Usavano specchi, strumenti di vario tipo e bellissimi unguentari; amavano vestire elegantemente, evidenziando le loro belle forme e indossando elaboratissimi e ricchi gioielli.

Molto varie e articolate sono le pettinature testimoniate nei ritratti nel VI secolo a.C.: lunghe trecce pendevano sul seno e sulle spalle delle donne, mentre in seguito troviamo l’uso di raccogliere i capelli in una reticella o in ciocche spesse e tirati all’indietro.

Consorti di uomini importanti, nobili, ricchi, colti, queste erano donne evolute, che uscivano spesso di casa, non rinunciavano a stare al fianco dei loro mariti, amavano i piaceri della vita, i banchetti raffinati, musica e danza.

Si dedicavano anche alla tessitura e la filatura, come testimoniano pesi di telaio, fuseruole e rocchetti, facendosi piacevolmente aiutare dalle ancelle.

Alcuni morsi di cavallo ritrovati nei corredi femminili lasciano immaginare anche un’autonomia di movimento della donna etrusca, che forse viaggiava senza essere necessariamente accompagnata.

Ritorniamo alle fonti storiche che ci parlano del mondo etrusco: sono fonti greche e romane che osservano e riportano tutto alla luce della loro morale.

Nella società greca e in quella romana, le uniche donne ammesse ai banchetti erano le meretrici e tali vengono considerate le donne etrusche da storici scandalizzati, come il greco Teopompo, vissuto nella metà del IV secolo a.C..

Velca, dalla Tomba dell’Orto a Tarquinia

 

Ecco poche frasi estratte dal racconto di quest’ultimo:

“… Esse (le donne etrusche) curano molto il loro corpo facendo esercizi sportivi da sole o con gli uomini. Non ritengono vergognoso comparire in pubblico nude, stanno a tavola non vicino al marito ma vicino al primo venuto dei presenti e brindano alla salute di chi vogliono, sono forti bevitrici e molto belle da vedere.”

In molti corredi tombali femminili sono stati ritrovati i calici, le brocche e gli altri utensili caratteristici del simposio, il banchetto in cui si beveva insieme: questa era un’usanza tipicamente greca, riservata esclusivamente agli uomini, mentre gli etruschi rappresentano tranquillamente anche le donne nella loro piena partecipazione alla festa accanto agli uomini.

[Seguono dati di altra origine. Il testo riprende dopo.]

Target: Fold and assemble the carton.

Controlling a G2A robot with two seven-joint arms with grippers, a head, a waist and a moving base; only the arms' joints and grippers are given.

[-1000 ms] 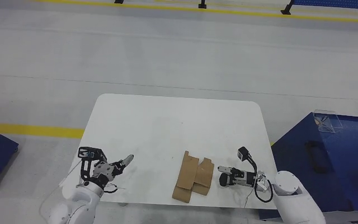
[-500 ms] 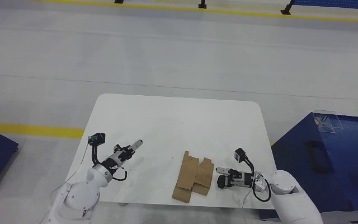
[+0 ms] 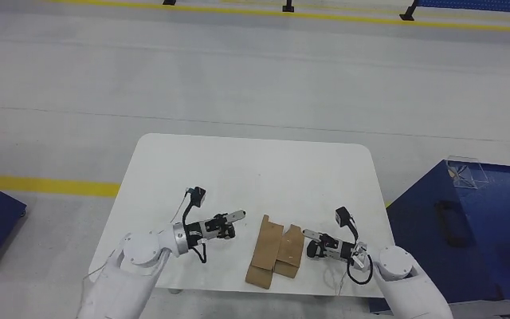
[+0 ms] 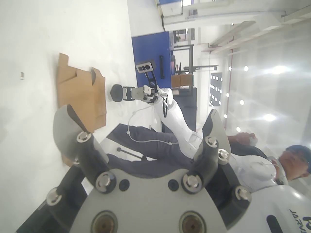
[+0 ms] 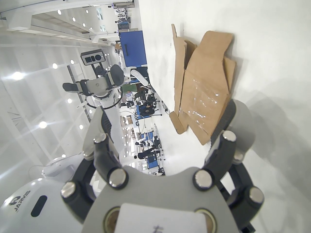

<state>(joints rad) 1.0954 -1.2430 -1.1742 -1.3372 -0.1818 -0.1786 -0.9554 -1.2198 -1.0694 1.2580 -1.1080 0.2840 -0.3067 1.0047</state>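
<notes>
Flat brown carton (image 3: pixel 275 251) down on the white table (image 3: pixel 239 159), lying squarely between the two sets of jaws. The left gripper (image 3: pixel 237 215) is spread wide with nothing in it, tips near one long edge of the cardboard but apart from it, and the right gripper (image 3: pixel 309 244) is likewise spread and empty, just beside the opposite edge. The right wrist view picks out a glinting patch of clear tape (image 5: pixel 204 100) on the panel just ahead of its jaws, whether touching I cannot tell, while the left wrist view shows notched flaps on the carton's edge.
</notes>
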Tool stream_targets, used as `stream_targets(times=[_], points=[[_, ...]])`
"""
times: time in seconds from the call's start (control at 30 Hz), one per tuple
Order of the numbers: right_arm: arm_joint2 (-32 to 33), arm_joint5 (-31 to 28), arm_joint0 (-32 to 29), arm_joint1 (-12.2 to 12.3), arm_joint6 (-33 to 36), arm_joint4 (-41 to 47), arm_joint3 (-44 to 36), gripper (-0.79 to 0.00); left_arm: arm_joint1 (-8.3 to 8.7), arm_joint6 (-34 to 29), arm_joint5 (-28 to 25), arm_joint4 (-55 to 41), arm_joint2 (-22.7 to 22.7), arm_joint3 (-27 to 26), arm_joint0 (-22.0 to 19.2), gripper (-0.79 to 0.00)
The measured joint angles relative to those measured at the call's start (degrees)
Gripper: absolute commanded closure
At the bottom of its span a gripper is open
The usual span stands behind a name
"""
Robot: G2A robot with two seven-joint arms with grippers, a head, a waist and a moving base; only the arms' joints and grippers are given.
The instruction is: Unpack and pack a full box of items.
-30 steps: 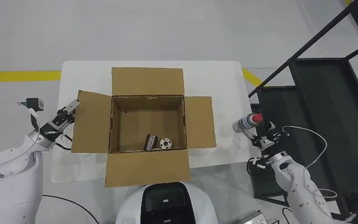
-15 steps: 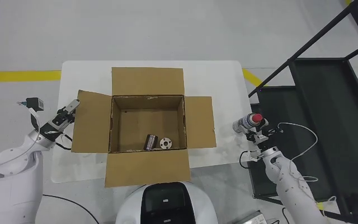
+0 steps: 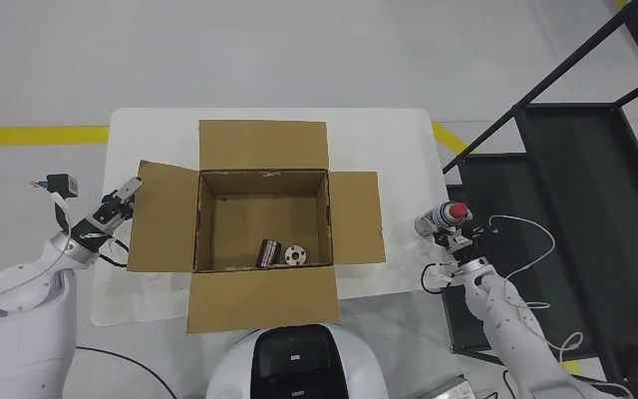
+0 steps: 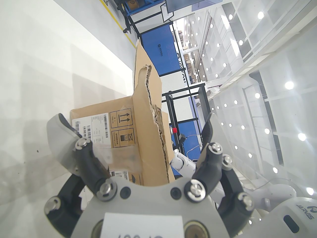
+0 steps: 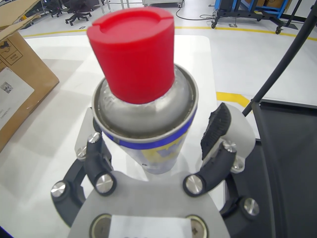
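White table on a grey floor, with a black rack just off its right side and a yellow line on the floor behind. On the robot's left, the arm is bent in from the table's corner, and the left gripper sits just beside the outer edge of the box's left flap. From its wrist, the left gripper has its fingers spread wide with nothing between them, and the flap's torn edge runs up in front. On the other side the right arm comes up from below the table's near right corner, and the right gripper sits at the right edge of the table, well apart from the box. The can, silver with a red cap, is between its fingers. In the wrist view the can leans towards one finger, and a gap shows between it and the other black pad, so the right gripper looks parted rather than clamped. Whether the can's base rests on the table I cannot tell. The box is in the middle of the table with all four flaps folded out. Inside, near its front wall, lie a dark cylinder and a pale disc just beside it.
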Motion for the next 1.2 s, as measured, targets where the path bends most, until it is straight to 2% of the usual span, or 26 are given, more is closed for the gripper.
stream_targets(times=[0.33, 0.5, 0.6, 0.7, 0.93, 1.03, 1.2], points=[[-1.9, -0.7, 1.3, -0.5, -4.3, -1.5, 1.9, 0.000, 0.00, 0.0, 0.0, 0.0, 0.0, 0.0, 0.0, -0.785], [-1.5, -0.1, 1.1, -0.1, -8.4, -4.1, -0.8, 0.000, 0.00, 0.0, 0.0, 0.0, 0.0, 0.0, 0.0, -0.785], [-0.6, 0.9, 0.2, 0.7, -9.2, -8.0, -6.2, 0.000, 0.00, 0.0, 0.0, 0.0, 0.0, 0.0, 0.0, -0.785], [1.2, 2.4, -1.4, 1.8, -7.3, -12.6, -15.3, 0.000, 0.00, 0.0, 0.0, 0.0, 0.0, 0.0, 0.0, -0.785], [3.7, 5.6, -5.1, 3.5, 0.8, -25.9, -41.0, 0.000, 0.00, 0.0, 0.0, 0.0, 0.0, 0.0, 0.0, -0.785], [1.9, 3.7, -4.8, 3.4, 5.2, -26.7, -46.9, 0.000, 0.00, 0.0, 0.0, 0.0, 0.0, 0.0, 0.0, -0.785], [-3.4, -1.2, -2.8, 2.9, 12.8, -26.9, -50.6, 0.000, 0.00, 0.0, 0.0, 0.0, 0.0, 0.0, 0.0, -0.785]])
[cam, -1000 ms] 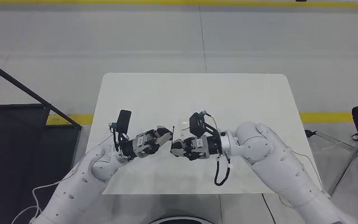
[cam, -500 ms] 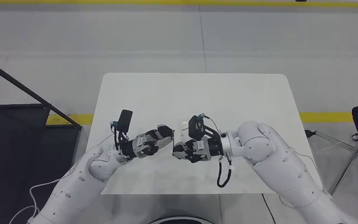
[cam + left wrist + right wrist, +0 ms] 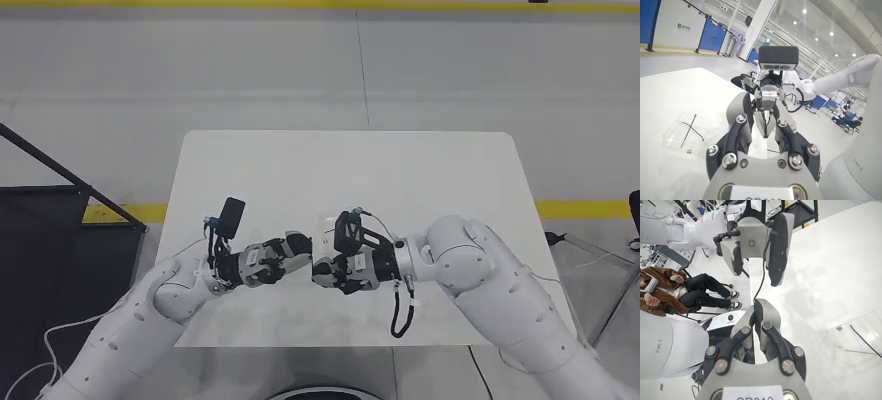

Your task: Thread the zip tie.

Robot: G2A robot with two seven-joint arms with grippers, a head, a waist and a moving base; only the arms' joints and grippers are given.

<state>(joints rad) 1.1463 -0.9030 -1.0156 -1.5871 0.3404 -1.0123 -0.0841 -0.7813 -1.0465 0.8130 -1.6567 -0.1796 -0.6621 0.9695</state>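
Above the white table point(image 3: 400, 180), we see the right gripper point(image 3: 755, 308) pinching a thin black zip tie point(image 3: 763, 275), which runs between the left gripper's point(image 3: 297, 255) spread fingers just ahead.

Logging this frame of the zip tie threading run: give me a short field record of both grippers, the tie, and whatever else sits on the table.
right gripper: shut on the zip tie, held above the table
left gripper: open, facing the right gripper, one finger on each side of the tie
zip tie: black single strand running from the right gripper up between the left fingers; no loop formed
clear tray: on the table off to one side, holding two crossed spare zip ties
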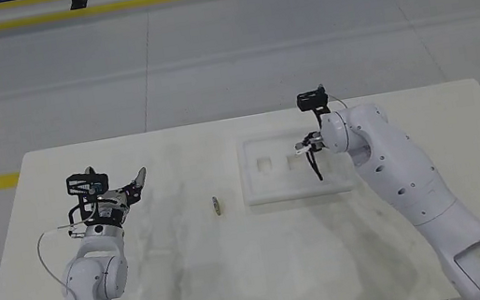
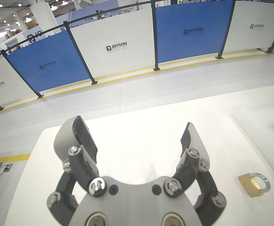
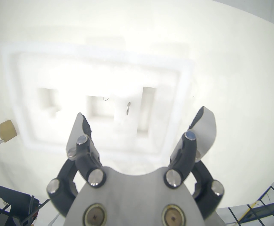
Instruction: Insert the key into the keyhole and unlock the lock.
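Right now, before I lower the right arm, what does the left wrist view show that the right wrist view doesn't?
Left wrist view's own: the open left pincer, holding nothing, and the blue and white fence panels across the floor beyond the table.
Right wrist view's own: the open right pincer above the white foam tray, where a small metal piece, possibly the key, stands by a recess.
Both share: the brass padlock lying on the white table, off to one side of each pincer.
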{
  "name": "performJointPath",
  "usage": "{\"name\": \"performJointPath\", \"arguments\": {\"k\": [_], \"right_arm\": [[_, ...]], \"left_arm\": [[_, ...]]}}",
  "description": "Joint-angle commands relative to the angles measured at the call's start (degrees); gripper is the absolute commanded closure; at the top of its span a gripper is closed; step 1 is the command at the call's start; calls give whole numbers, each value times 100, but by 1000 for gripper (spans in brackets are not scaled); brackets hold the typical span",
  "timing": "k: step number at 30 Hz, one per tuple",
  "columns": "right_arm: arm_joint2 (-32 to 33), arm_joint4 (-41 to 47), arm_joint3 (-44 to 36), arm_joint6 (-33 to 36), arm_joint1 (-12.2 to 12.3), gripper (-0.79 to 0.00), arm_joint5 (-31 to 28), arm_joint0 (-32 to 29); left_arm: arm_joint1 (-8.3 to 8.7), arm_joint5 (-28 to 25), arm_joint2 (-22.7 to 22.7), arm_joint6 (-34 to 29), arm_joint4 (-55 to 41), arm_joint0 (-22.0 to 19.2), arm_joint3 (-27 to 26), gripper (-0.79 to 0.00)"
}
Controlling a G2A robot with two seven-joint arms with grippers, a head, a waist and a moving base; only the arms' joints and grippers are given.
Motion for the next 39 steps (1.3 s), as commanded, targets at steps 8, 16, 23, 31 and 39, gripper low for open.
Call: {"name": "performJointPath", "arguments": {"k": [8,16,23,31,39], "right_arm": [[-209,113,410,-45,-131,-372,-23,166],[-366,122,533,-39,-230,-354,-8,229],[-373,138,641,-53,-283,-308,8,251],[-298,67,736,-20,-308,-271,-8,270],[-240,25,838,49,-334,-259,-121,322]], "left_arm": [[0,0,0,0,0,0,0,-785],[0,0,0,0,0,0,0,-785],[0,0,0,0,0,0,0,-785],[0,0,0,0,0,0,0,-785],[0,0,0,0,0,0,0,-785]]}}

E’ davvero affascinante immaginare un mondo così diverso, così autonomo nel contesto delle civiltà italiche, dotato anche di una lingua molto diversa da quelle dei popoli limitrofi.

Un quadro che continua ad alimentare un certo mistero che avvolge questo popolo, una nebbia che, attraverso ampi studi e ricerche, va diradandosi sempre più, svelandoci una tenera e inattesa familiarità con questi nostri antenati.  Per questo possiamo addirittura sentirci “Etruschi nel cuore”(*).

 

(*) Titolo del libro che scritto da Maria Cristina Zitelli e Cesare Restaino, pubblicato su Amazon.